Activity = Every line that appears in the listing is to be set down verbatim.

Given data =
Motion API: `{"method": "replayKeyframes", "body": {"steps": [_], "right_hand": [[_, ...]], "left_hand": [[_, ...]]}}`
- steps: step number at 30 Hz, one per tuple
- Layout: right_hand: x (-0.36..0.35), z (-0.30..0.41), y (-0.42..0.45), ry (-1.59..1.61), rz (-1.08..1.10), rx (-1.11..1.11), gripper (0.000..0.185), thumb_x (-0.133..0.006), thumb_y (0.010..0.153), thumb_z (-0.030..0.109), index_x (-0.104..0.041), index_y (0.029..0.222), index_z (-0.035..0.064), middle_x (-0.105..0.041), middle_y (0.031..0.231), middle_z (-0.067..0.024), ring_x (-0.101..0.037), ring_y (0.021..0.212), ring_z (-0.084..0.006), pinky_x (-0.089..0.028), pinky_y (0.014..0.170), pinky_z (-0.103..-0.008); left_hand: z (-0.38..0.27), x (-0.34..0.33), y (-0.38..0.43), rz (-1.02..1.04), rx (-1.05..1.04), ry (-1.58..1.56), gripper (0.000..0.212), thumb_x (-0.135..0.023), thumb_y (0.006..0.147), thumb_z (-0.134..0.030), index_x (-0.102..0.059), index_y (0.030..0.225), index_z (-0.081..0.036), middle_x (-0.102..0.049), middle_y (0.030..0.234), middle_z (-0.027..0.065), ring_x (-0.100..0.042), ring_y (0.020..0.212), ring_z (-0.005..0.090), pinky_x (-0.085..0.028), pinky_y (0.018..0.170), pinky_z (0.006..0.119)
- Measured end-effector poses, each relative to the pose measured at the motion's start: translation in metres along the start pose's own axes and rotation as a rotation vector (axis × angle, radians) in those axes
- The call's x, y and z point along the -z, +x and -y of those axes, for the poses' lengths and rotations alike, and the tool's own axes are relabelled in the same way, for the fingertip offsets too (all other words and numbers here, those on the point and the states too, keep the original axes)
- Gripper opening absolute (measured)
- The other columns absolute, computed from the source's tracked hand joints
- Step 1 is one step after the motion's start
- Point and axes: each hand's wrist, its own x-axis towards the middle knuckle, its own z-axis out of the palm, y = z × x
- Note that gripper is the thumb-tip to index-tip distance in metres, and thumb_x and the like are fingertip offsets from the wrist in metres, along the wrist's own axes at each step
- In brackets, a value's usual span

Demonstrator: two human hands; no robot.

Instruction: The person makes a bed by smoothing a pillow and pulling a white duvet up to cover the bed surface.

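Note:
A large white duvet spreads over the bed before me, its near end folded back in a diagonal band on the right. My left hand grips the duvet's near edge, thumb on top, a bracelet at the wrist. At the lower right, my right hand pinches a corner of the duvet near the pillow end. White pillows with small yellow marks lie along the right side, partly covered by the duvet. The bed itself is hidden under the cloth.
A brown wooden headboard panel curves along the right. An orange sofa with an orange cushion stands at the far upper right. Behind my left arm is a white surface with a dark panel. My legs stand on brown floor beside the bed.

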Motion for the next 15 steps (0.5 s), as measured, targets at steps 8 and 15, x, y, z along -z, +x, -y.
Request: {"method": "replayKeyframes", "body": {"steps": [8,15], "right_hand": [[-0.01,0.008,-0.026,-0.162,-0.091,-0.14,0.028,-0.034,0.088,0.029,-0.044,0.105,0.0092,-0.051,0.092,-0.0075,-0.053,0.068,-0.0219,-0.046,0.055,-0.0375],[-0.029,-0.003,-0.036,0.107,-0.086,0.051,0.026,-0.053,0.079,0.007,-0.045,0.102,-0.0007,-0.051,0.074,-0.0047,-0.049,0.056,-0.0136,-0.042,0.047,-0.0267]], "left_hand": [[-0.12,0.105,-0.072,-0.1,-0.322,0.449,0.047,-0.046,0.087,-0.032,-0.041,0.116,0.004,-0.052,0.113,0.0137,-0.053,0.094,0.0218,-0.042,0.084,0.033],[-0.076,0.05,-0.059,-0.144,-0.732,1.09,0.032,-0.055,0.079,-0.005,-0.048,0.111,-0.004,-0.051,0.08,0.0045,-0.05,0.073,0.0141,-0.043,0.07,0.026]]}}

Reply to the task =
Motion API: `{"method": "replayKeyframes", "body": {"steps": [_], "right_hand": [[_, ...]], "left_hand": [[_, ...]]}}`
- steps: step number at 30 Hz, one per tuple
- Layout: right_hand: x (-0.36..0.35), z (-0.30..0.41), y (-0.42..0.45), ry (-1.59..1.61), rz (-1.08..1.10), rx (-1.11..1.11), gripper (0.000..0.185), thumb_x (-0.133..0.006), thumb_y (0.010..0.153), thumb_z (-0.030..0.109), index_x (-0.104..0.041), index_y (0.029..0.222), index_z (-0.035..0.064), middle_x (-0.105..0.041), middle_y (0.031..0.231), middle_z (-0.067..0.024), ring_x (-0.101..0.037), ring_y (0.021..0.212), ring_z (-0.084..0.006), pinky_x (-0.089..0.028), pinky_y (0.014..0.170), pinky_z (-0.103..-0.008); left_hand: z (-0.38..0.27), x (-0.34..0.33), y (-0.38..0.43), rz (-1.02..1.04), rx (-1.05..1.04), ry (-1.58..1.56), gripper (0.000..0.212), thumb_x (-0.135..0.023), thumb_y (0.006..0.147), thumb_z (-0.134..0.030), index_x (-0.102..0.059), index_y (0.030..0.225), index_z (-0.081..0.036), middle_x (-0.102..0.049), middle_y (0.030..0.234), middle_z (-0.027..0.065), ring_x (-0.100..0.042), ring_y (0.020..0.212), ring_z (-0.005..0.090), pinky_x (-0.085..0.028), pinky_y (0.018..0.170), pinky_z (0.006..0.119)
- Measured end-effector poses, each relative to the pose measured at the motion's start: translation in metres along the start pose's own axes and rotation as a rotation vector (axis × angle, radians) in those axes
- The call's x, y and z point along the -z, +x and -y of those axes, for the poses' lengths and rotations alike, and the tool's own axes are relabelled in the same way, for the fingertip offsets too (all other words and numbers here, those on the point and the states too, keep the original axes)
- Gripper opening absolute (measured)
- The other columns absolute, computed from the source's tracked hand joints
- Step 1 is one step after the motion's start
- Point and axes: each hand's wrist, its own x-axis towards the middle knuckle, its own z-axis out of the palm, y = z × x
- Note that gripper is the thumb-tip to index-tip distance in metres, and thumb_x and the like are fingertip offsets from the wrist in metres, along the wrist's own axes at each step
- In brackets, a value's usual span

Demonstrator: two human hands; no robot.

Instruction: The person makes a bed by smoothing a pillow and pulling a white duvet up to cover the bed surface.

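Note:
A large white duvet spreads over the bed before me, its near end folded back in a diagonal band on the right. My left hand grips the duvet's near edge, thumb on top, a bracelet at the wrist. At the lower right, my right hand pinches a corner of the duvet near the pillow end. White pillows with small yellow marks lie along the right side, partly covered by the duvet. The bed itself is hidden under the cloth.
A brown wooden headboard panel curves along the right. An orange sofa with an orange cushion stands at the far upper right. Behind my left arm is a white surface with a dark panel. My legs stand on brown floor beside the bed.
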
Motion for the next 15 steps (0.5 s), as measured, targets at steps 8 and 15, x, y, z along -z, +x, -y.
Request: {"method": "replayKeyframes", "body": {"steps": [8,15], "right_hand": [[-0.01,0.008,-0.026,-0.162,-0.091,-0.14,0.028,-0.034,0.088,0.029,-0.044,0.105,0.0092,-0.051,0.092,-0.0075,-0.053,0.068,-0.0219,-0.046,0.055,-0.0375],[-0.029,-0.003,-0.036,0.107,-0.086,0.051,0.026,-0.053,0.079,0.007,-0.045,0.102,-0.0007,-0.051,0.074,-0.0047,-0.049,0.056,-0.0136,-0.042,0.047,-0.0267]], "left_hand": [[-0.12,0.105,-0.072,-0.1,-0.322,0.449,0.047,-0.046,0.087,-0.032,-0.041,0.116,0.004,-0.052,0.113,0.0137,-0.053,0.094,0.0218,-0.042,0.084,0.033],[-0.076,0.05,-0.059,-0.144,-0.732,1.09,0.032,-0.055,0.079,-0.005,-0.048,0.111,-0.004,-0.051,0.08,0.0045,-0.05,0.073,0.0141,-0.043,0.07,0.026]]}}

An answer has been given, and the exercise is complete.